● **Try it**:
A word-for-word copy of the entries, with the images left out, is what you should write.

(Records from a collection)
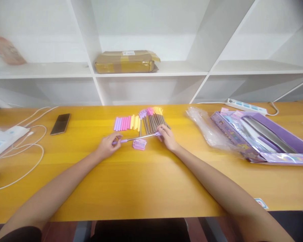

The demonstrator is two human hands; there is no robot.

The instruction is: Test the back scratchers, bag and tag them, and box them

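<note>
A thin metal rod with purple ends [140, 137] is held level between both hands, above the wooden table. My left hand [110, 144] is closed round its purple handle. At the other end, my right hand [166, 135] pinches the purple head. Just under the rod lies a small stack of pink-purple cards [139, 144]. Beyond it is a row of short purple, pink and yellow tubes [126, 123]. Several metal rods with purple, pink and yellow claw-shaped heads [153, 121] lie side by side, close to my right hand.
On the right are an open purple box [280, 129] with packed items, a clear plastic bag [208, 131] and a power strip [247, 106]. A phone [61, 124] and white cables [40, 161] lie left. A taped carton [125, 64] sits on the shelf.
</note>
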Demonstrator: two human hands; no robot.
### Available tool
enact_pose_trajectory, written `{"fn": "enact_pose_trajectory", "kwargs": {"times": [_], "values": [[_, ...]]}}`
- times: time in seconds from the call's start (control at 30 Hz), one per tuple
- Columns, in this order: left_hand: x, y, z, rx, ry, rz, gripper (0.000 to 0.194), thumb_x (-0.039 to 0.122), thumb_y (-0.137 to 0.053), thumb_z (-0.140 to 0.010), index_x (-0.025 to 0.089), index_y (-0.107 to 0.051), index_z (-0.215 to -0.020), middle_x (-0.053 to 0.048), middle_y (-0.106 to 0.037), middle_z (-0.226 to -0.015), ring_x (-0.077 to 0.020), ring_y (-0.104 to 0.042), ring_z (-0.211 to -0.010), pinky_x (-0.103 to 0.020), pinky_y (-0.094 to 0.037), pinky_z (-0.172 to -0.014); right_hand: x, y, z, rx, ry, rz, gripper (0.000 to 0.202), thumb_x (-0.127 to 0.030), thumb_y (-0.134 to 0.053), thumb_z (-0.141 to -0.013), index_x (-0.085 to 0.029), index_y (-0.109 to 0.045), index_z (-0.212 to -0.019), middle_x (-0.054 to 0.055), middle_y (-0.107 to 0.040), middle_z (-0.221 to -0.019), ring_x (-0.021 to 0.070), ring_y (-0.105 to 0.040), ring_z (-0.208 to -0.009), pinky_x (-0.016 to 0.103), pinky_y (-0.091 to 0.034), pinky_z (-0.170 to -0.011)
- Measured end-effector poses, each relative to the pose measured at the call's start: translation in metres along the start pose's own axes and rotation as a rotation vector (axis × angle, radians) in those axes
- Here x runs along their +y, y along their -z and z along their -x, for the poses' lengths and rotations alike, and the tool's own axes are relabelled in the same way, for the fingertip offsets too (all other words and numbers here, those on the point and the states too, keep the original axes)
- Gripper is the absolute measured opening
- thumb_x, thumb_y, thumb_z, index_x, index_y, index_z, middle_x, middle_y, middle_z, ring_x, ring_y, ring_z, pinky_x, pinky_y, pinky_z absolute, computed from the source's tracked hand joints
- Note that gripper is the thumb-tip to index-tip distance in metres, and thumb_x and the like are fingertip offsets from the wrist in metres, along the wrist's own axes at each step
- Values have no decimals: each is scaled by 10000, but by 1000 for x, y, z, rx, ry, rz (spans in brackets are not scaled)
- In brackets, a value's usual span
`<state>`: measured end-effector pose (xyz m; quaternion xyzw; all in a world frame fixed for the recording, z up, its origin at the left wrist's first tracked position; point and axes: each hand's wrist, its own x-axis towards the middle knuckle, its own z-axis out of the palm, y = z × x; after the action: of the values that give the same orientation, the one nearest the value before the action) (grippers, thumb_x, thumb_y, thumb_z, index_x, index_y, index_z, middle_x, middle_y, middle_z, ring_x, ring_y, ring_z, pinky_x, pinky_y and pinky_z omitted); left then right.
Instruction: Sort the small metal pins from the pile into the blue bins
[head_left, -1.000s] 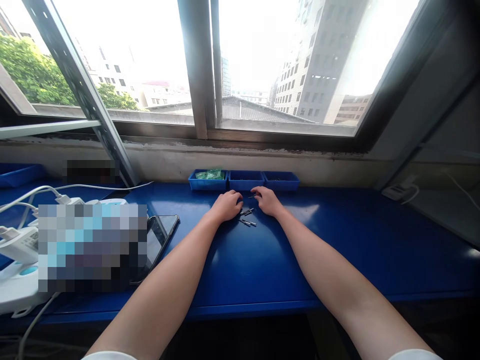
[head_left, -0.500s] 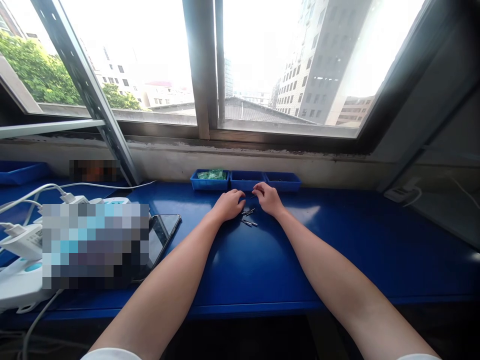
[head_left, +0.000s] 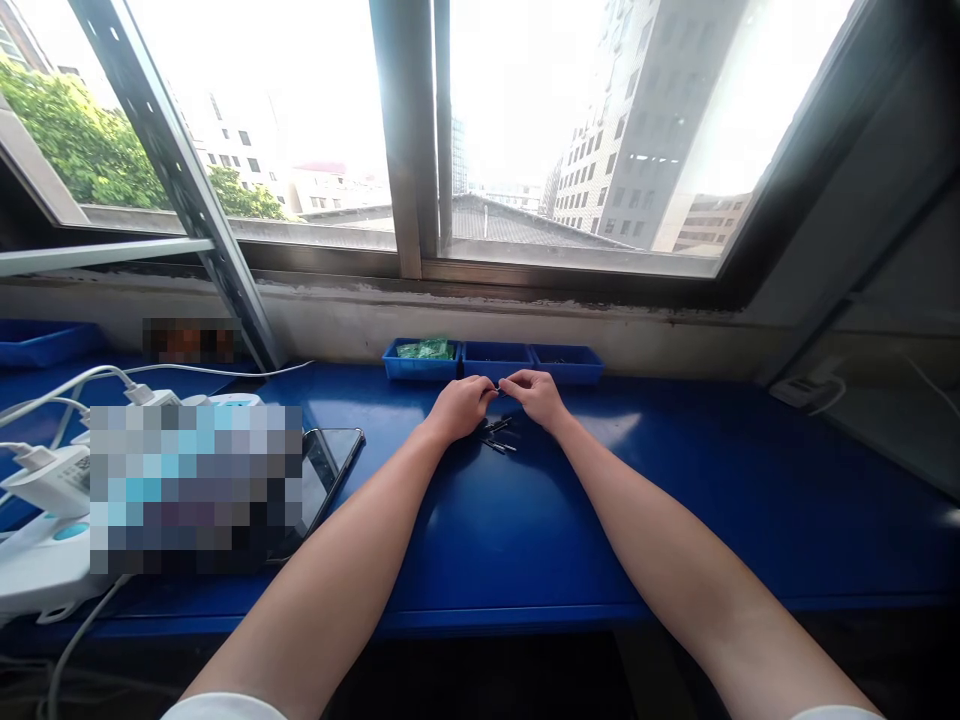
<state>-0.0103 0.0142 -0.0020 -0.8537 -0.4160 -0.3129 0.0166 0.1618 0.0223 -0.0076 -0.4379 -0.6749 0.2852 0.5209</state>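
Observation:
My left hand [head_left: 462, 409] and my right hand [head_left: 534, 394] meet fingertip to fingertip above the blue table. Each is closed in a pinch on a small dark rod [head_left: 498, 389], which the fingers mostly cover. Just below them, several thin dark rods [head_left: 499, 446] with silvery parts lie in a loose group on the tabletop. Their exact kind is too small to tell.
Behind my hands, three blue bins stand in a row: the left bin [head_left: 420, 368] holds green packets [head_left: 425, 349], the middle bin [head_left: 496, 366] and right bin [head_left: 568, 368] hold small dark pieces. A phone [head_left: 330, 465] and white power strip [head_left: 45, 570] with cables lie left.
My right hand has moved slightly left with the small rod, and my left fingers have closed on it. The hands were apart before. The loose rods stay on the table.

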Motion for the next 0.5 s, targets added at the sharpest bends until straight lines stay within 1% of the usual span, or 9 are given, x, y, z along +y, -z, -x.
{"fn": "enact_pose_trajectory", "kwargs": {"times": [0.07, 0.13, 0.23, 0.3, 0.4, 0.5], "values": [[1, 1, 0, 6, 30, -35, 210, 283, -443, -896, 181, -626, -912, -61, -663, -901, -204, -613, -822, -293, -446, -723, 0, 2, 1, 15, 51, 81, 257, -421, -669, -670, -172, -668, -729, 36, -673, -719, 162, -602, -670, 281, -470, -643], [2, 3, -1, 9, 64, -61, 204, 273, -438, -898, 180, -619, -908, -61, -663, -905, -206, -612, -824, -297, -443, -719, -1, 4, 2, 8, 91, 147, 221, -388, -665, -679, -175, -674, -735, 37, -677, -732, 162, -607, -683, 283, -471, -656], [3, 5, -1, 4, 113, -72, 201, 256, -427, -902, 182, -614, -909, -60, -663, -915, -206, -612, -835, -297, -440, -718, -3, 5, 4, -35, 119, 143, 207, -361, -663, -682, -171, -688, -760, 41, -683, -742, 160, -613, -692, 271, -467, -647], [3, 6, -1, -3, 133, -68, 198, 248, -427, -901, 184, -614, -911, -59, -664, -925, -205, -613, -846, -294, -441, -724, -5, 6, 5, -72, 112, 113, 216, -360, -673, -668, -166, -696, -760, 41, -683, -733, 155, -608, -672, 259, -460, -616], [1, 6, -1, -6, 142, -60, 199, 249, -427, -902, 188, -615, -914, -55, -666, -934, -204, -613, -858, -292, -444, -737, -7, 8, 6, -113, 70, 108, 228, -382, -684, -648, -162, -703, -702, 28, -665, -656, 139, -570, -584, 246, -428, -541], [0, 4, -1, -7, 134, -44, 225, 281, -409, -912, 193, -609, -968, -55, -666, -967, -205, -613, -891, -293, -448, -766, -8, 9, 7, -104, 52, 130, 239, -400, -681, -644, -165, -712, -679, 20, -660, -620, 137, -556, -551, 248, -415, -525]]}}
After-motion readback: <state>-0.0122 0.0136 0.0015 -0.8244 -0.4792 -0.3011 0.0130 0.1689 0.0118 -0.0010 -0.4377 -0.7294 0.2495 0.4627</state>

● **Written reply**:
The demonstrator is two human hands; there is no robot.

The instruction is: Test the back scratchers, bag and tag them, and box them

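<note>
A thin metal rod with purple ends [140, 137] is held level between both hands, above the wooden table. My left hand [110, 144] is closed round its purple handle. At the other end, my right hand [166, 135] pinches the purple head. Just under the rod lies a small stack of pink-purple cards [139, 144]. Beyond it is a row of short purple, pink and yellow tubes [126, 123]. Several metal rods with purple, pink and yellow claw-shaped heads [153, 121] lie side by side, close to my right hand.
On the right are an open purple box [280, 129] with packed items, a clear plastic bag [208, 131] and a power strip [247, 106]. A phone [61, 124] and white cables [40, 161] lie left. A taped carton [125, 64] sits on the shelf.
</note>
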Demonstrator: two human hands; no robot.
### Available tool
enact_pose_trajectory, written `{"fn": "enact_pose_trajectory", "kwargs": {"times": [_], "values": [[_, ...]]}}`
- times: time in seconds from the call's start (control at 30 Hz), one per tuple
- Columns, in this order: left_hand: x, y, z, rx, ry, rz, gripper (0.000 to 0.194), thumb_x (-0.039 to 0.122), thumb_y (-0.137 to 0.053), thumb_z (-0.140 to 0.010), index_x (-0.025 to 0.089), index_y (-0.107 to 0.051), index_z (-0.215 to -0.020), middle_x (-0.053 to 0.048), middle_y (-0.106 to 0.037), middle_z (-0.226 to -0.015), ring_x (-0.077 to 0.020), ring_y (-0.104 to 0.042), ring_z (-0.211 to -0.010), pinky_x (-0.103 to 0.020), pinky_y (-0.094 to 0.037), pinky_z (-0.172 to -0.014); right_hand: x, y, z, rx, ry, rz, gripper (0.000 to 0.202), thumb_x (-0.127 to 0.030), thumb_y (-0.134 to 0.053), thumb_z (-0.141 to -0.013), index_x (-0.085 to 0.029), index_y (-0.109 to 0.045), index_z (-0.212 to -0.019), middle_x (-0.054 to 0.055), middle_y (-0.107 to 0.040), middle_z (-0.221 to -0.019), ring_x (-0.021 to 0.070), ring_y (-0.105 to 0.040), ring_z (-0.208 to -0.009), pinky_x (-0.016 to 0.103), pinky_y (-0.091 to 0.034), pinky_z (-0.170 to -0.011)
- Measured end-effector poses, each relative to the pose measured at the call's start: translation in metres along the start pose's own axes and rotation as a rotation vector (axis × angle, radians) in those axes
- Here x runs along their +y, y along their -z and z along their -x, for the poses' lengths and rotations alike, and the tool's own axes are relabelled in the same way, for the fingertip offsets too (all other words and numbers here, those on the point and the states too, keep the original axes)
- Gripper is the absolute measured opening
- thumb_x, thumb_y, thumb_z, index_x, index_y, index_z, middle_x, middle_y, middle_z, ring_x, ring_y, ring_z, pinky_x, pinky_y, pinky_z absolute, computed from the source's tracked hand joints
- Note that gripper is the thumb-tip to index-tip distance in metres, and thumb_x and the like are fingertip offsets from the wrist in metres, along the wrist's own axes at each step
- Values have no decimals: each is scaled by 10000, but by 1000 for x, y, z, rx, ry, rz (spans in brackets are not scaled)
- In brackets, a value's usual span
`<state>`: measured end-effector pose (xyz m; quaternion xyzw; all in a world frame fixed for the recording, z up, its origin at the left wrist's first tracked position; point and axes: each hand's wrist, its own x-axis towards the middle knuckle, its own z-axis out of the palm, y = z × x; after the action: of the values that give the same orientation, the one nearest the value before the action) (grippers, thumb_x, thumb_y, thumb_z, index_x, index_y, index_z, middle_x, middle_y, middle_z, ring_x, ring_y, ring_z, pinky_x, pinky_y and pinky_z omitted); left then right.
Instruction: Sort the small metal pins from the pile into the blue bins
[head_left, -1.000s] 
[head_left, -0.500s] 
[head_left, +0.000s] 
<state>-0.0103 0.0142 -0.0020 -0.8537 -0.4160 -0.3129 0.0166 0.1618 0.0223 -0.0076 -0.4379 -0.6749 0.2852 0.5209</state>
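Observation:
My left hand [head_left: 462, 409] and my right hand [head_left: 534, 394] meet fingertip to fingertip above the blue table. Each is closed in a pinch on a small dark rod [head_left: 498, 389], which the fingers mostly cover. Just below them, several thin dark rods [head_left: 499, 446] with silvery parts lie in a loose group on the tabletop. Their exact kind is too small to tell.
Behind my hands, three blue bins stand in a row: the left bin [head_left: 420, 368] holds green packets [head_left: 425, 349], the middle bin [head_left: 496, 366] and right bin [head_left: 568, 368] hold small dark pieces. A phone [head_left: 330, 465] and white power strip [head_left: 45, 570] with cables lie left.
My right hand has moved slightly left with the small rod, and my left fingers have closed on it. The hands were apart before. The loose rods stay on the table.
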
Motion for the next 0.5 s, targets added at the sharpest bends until straight lines stay within 1% of the usual span, or 9 are given, x, y, z along +y, -z, -x.
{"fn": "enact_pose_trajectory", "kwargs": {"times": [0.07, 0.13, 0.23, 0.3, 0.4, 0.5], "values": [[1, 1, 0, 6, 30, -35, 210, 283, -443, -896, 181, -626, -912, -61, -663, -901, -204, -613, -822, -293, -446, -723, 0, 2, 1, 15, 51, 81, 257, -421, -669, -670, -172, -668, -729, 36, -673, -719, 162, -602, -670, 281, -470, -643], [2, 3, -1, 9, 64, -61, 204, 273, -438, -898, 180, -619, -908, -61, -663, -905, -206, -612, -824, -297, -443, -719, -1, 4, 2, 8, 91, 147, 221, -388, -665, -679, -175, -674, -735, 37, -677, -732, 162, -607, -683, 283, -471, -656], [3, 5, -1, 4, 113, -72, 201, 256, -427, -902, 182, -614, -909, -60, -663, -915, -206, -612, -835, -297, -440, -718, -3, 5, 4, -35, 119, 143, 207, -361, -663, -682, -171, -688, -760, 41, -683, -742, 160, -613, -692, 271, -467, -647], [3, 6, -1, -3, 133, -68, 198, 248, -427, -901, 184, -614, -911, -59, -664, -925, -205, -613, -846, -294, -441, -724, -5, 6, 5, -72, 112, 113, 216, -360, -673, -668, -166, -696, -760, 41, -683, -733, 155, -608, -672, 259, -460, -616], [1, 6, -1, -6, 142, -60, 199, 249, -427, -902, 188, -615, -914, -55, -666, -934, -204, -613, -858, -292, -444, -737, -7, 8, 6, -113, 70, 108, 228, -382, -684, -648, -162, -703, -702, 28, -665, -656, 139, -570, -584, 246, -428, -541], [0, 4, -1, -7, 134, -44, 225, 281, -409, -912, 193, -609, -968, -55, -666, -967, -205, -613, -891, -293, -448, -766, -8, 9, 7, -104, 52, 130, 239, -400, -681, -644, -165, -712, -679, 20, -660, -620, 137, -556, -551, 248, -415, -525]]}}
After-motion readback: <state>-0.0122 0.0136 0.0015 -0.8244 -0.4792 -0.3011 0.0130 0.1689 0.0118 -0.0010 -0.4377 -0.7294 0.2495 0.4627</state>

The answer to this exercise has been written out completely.